▶ Work item: Only lines holding the string "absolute" are wanted; copy each one from the material.

▶ Available data:
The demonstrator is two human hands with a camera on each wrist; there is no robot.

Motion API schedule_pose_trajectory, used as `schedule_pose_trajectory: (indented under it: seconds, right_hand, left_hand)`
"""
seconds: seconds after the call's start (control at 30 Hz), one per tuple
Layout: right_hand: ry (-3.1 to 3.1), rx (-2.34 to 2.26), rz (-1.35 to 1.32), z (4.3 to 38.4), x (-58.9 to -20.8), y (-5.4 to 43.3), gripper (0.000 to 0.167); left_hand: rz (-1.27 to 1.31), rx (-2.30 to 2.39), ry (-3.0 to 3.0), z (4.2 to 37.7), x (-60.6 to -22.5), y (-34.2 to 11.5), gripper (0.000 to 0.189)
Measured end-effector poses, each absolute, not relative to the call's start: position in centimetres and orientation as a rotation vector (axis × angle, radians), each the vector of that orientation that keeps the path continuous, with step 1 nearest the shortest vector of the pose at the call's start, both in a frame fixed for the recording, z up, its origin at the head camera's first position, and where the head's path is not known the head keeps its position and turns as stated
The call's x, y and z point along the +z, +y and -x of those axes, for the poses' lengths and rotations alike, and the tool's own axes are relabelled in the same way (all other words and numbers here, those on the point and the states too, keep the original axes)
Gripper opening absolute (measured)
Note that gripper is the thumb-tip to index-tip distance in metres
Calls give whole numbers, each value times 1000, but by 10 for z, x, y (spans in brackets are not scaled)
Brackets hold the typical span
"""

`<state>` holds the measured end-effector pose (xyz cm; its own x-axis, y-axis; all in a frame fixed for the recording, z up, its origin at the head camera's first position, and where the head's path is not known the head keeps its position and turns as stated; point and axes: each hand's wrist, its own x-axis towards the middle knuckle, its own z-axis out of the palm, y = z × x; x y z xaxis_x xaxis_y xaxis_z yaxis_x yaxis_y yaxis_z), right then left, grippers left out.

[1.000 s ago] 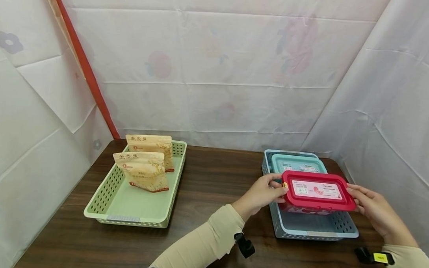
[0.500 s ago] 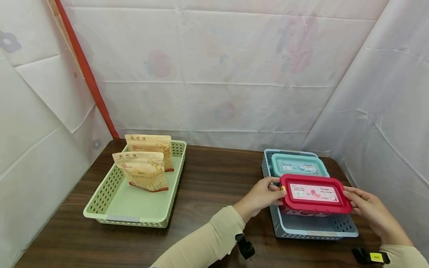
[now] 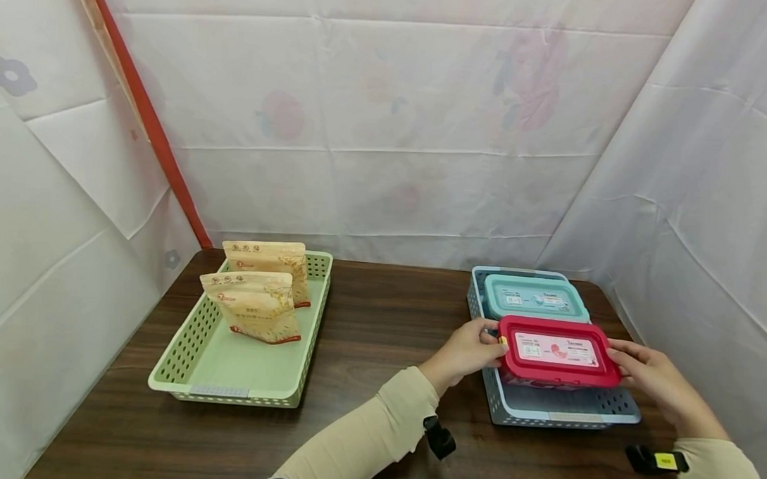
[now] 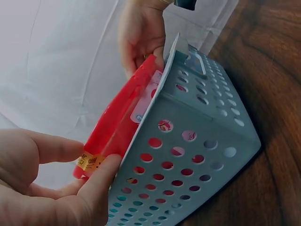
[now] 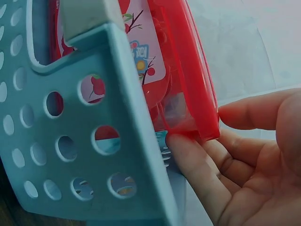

▶ Answer area:
Measured end-effector poses, each absolute, not relative to the call's start: position in centimetres and orientation as a rotation vector (axis × angle, radians), each the vector of that orientation that keeps the path continuous, with step 1 nearest the shortest vector of the pose at the call's start, both in a frame fixed for the recording, z up, its origin at the head camera's first position, and where the head's path is not known the head keeps its position and turns as stated
Gripper opening absolute (measured)

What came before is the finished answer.